By this argument UTF8 can't exist. And yet here it is. PS: I never said 100% for...

masklinn · on Aug 18, 2021

What are you talking about? UTF8 is a single well-defined specification, and detecting that data is definitely not UTF8 is trivial.

Twisell · on Aug 18, 2021

And yet it is forward/backward compatible with ASCII and non blocking against all it's ill defined variants.

Macha · on Aug 18, 2021

ASCII was well defined, CSV was not. Therefore they could take the highest bit, which they could know that was unused per the ASCII spec, and use that to encode their extra UTF-8 information.

Also UTF-8/ascii compatibility is unidirectional. A tool that understands ASCII is going to print nonsense when it encounters emoji or whatever in UTF-8. Even the idea that tools that only understand ASCII won't mangle UTF-8 is limited - sure dumb passthroughs are fine, but if it manipulates the text at all, then you're out of luck - what does it mean to uppercase the first byte of a flag emoji?
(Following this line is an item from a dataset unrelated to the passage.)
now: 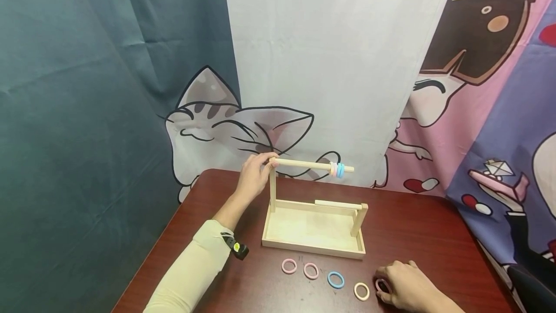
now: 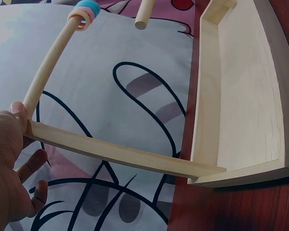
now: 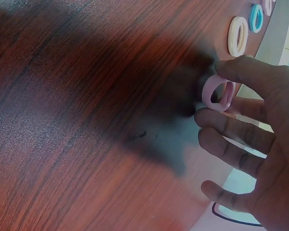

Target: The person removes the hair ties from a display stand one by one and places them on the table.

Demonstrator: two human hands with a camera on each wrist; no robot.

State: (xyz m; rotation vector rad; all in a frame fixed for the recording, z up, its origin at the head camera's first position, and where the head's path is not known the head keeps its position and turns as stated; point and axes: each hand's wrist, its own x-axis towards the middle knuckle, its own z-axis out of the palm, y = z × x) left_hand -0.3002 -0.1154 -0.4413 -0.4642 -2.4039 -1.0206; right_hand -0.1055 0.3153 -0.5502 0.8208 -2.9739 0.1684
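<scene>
My left hand (image 1: pixel 254 174) holds the top corner of a wooden stand (image 1: pixel 272 185), thumb and fingers where the upright meets the upper rod (image 2: pixel 50 67). Near that rod's free end hang several hair ties (image 1: pixel 336 169), cream, pink and blue, bunched together. At the table's front right my right hand (image 1: pixel 406 284) pinches a pink hair tie (image 3: pixel 212 91) between thumb and fingers, low over the tabletop. Its other fingers spread loosely. To its left, a cream hair tie (image 1: pixel 361 291), a blue one (image 1: pixel 336 279) and two pink ones (image 1: pixel 311 271) lie in a slanting row.
The stand's shallow tray base (image 1: pixel 310 249) sits behind the row of hair ties. A shorter, lower rod (image 1: pixel 339 204) runs leftward from the right post (image 1: pixel 358 220). Behind the reddish-brown table (image 1: pixel 412 226) hangs a printed cloth (image 1: pixel 343 62).
</scene>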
tsimionescu · on Aug 18, 2021

To be fair, there is basically no way to manipulate arbitrary text at all without mangling it, UTF-8-aware or not. What does it mean to take the first 7 characters of a UTF-8 string which might contain combinator characters and left-to-right special chars? What if the text uses special shaping chars, such as arranging hieroglyphs in cartouches? You basically need a text-rendering aware library to manipulate arbitrary strings.